** Try it **
Once the line containing "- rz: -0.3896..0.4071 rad" is found in the records below, return it and each following line exactly, up to and including the line containing "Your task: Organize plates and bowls", and nothing else.
*** Opening of Available data ***
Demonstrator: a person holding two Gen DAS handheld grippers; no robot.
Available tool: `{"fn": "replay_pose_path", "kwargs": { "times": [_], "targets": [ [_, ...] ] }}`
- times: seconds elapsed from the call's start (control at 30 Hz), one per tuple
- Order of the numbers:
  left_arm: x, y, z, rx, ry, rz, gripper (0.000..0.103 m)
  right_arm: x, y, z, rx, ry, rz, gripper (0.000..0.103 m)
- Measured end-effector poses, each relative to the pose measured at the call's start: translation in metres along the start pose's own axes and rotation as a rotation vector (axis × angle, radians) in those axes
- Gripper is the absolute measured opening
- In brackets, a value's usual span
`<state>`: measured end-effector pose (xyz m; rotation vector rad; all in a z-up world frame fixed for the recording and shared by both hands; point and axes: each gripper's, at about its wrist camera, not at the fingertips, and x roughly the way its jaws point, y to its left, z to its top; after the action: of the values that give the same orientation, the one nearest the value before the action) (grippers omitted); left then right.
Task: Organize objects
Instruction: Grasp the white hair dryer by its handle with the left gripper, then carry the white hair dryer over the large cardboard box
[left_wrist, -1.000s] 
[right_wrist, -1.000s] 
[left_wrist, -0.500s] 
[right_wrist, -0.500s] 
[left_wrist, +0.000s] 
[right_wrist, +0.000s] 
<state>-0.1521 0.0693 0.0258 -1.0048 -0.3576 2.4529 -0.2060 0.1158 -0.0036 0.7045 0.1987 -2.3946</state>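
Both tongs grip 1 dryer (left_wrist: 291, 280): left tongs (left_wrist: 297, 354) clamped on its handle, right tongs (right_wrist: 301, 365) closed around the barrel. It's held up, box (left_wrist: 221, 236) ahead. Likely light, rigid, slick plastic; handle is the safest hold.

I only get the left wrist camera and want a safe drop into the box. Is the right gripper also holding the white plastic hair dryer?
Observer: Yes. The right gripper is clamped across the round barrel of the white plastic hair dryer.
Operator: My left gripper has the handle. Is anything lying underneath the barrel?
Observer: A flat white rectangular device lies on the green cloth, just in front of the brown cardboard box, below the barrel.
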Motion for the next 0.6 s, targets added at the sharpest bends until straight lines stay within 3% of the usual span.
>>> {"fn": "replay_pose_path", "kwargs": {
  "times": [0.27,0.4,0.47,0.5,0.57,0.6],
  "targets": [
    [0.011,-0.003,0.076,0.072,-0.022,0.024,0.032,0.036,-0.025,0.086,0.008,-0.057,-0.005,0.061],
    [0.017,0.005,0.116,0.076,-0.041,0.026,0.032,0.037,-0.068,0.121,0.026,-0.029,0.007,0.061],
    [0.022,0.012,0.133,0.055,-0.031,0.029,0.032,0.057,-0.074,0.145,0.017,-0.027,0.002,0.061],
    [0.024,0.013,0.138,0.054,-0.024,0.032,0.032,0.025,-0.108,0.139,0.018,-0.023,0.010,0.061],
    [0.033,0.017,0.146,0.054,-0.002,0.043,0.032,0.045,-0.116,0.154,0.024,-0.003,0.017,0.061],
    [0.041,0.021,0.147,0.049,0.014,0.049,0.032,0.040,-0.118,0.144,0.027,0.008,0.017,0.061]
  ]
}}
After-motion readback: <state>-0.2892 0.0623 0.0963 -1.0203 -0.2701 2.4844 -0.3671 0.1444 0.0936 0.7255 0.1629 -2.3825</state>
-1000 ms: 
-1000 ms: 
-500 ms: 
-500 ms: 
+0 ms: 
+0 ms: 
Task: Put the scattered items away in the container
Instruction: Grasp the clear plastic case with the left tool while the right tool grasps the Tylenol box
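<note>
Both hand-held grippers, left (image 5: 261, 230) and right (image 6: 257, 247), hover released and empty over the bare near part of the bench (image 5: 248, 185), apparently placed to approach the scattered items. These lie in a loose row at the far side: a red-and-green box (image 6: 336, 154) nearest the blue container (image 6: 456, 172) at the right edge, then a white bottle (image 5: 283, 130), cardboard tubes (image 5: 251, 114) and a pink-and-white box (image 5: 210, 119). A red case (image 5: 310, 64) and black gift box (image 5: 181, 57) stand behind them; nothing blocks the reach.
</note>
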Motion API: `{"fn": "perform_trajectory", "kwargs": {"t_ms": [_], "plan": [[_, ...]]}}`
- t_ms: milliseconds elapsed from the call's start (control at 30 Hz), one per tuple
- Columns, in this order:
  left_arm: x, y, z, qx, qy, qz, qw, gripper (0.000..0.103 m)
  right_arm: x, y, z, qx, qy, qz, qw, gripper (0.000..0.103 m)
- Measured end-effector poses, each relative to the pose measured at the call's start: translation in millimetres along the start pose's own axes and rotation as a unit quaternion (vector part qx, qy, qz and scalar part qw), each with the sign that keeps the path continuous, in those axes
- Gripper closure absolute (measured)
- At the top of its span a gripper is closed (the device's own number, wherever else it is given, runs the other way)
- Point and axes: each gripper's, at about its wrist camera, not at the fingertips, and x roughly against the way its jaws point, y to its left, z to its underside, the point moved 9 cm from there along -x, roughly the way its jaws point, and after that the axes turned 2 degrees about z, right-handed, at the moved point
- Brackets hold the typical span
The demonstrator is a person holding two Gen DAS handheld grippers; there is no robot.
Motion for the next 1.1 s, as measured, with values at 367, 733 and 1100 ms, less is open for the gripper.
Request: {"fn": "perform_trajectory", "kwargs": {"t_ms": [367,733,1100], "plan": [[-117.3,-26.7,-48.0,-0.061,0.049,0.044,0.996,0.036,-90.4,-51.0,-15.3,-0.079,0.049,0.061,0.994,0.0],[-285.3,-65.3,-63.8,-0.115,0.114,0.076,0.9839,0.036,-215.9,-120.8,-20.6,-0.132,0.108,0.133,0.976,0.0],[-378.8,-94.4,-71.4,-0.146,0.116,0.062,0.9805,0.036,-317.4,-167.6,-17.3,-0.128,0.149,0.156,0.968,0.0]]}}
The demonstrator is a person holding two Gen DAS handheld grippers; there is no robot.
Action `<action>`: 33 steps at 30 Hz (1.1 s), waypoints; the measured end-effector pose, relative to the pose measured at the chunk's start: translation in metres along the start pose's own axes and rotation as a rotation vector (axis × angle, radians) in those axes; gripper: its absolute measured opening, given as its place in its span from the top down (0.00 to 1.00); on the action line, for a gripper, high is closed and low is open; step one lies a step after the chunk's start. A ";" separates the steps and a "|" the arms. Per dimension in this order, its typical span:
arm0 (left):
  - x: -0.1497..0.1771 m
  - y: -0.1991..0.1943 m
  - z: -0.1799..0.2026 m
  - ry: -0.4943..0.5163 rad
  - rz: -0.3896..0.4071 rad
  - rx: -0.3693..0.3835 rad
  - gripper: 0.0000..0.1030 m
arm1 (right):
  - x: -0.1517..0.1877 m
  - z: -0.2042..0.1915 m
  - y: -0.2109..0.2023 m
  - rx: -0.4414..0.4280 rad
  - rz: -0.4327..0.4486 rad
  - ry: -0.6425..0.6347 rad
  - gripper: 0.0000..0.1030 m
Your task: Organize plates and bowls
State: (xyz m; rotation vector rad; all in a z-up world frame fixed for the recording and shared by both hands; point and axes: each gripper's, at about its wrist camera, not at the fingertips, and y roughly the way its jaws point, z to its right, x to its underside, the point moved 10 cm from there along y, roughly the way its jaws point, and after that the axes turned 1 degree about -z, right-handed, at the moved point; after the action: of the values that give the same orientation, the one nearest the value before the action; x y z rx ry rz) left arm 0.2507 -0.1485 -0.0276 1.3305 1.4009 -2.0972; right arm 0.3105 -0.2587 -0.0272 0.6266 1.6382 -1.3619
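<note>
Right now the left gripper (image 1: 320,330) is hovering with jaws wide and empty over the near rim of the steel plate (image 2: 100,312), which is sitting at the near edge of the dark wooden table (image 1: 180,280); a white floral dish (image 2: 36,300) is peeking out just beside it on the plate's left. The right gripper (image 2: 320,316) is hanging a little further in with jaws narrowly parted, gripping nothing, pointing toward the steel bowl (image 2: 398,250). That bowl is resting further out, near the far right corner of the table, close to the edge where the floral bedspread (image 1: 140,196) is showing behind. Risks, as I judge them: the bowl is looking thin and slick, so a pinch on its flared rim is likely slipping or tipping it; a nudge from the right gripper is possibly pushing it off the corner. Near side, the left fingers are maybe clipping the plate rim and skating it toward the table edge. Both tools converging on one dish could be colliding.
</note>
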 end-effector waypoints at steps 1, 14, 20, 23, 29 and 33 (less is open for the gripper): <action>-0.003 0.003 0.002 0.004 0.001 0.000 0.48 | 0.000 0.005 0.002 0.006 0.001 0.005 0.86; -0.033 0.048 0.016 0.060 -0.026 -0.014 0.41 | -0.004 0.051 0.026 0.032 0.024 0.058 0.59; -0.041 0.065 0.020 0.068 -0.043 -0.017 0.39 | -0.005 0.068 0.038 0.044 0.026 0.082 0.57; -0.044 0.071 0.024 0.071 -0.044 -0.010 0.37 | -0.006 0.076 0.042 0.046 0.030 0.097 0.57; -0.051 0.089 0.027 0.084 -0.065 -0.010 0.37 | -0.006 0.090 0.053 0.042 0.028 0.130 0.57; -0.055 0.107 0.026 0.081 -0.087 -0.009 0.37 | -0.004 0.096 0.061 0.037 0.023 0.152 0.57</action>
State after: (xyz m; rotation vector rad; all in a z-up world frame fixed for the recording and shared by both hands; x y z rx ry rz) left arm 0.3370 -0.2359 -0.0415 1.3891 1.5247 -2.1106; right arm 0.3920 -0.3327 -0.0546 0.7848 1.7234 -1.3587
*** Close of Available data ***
** Response to the task **
  - rz: -0.3896..0.4071 rad
  - rx: -0.3693..0.3835 rad
  - gripper: 0.0000..0.1030 m
arm1 (right):
  - x: -0.1517..0.1877 m
  - z: -0.2042..0.1915 m
  - y: -0.2109..0.2023 m
  - rx: -0.4414..0.4280 rad
  - rz: -0.4327..0.4486 rad
  - ry: -0.6425..0.6347 rad
  - gripper: 0.0000..0.1030 m
Your task: Organize plates and bowls

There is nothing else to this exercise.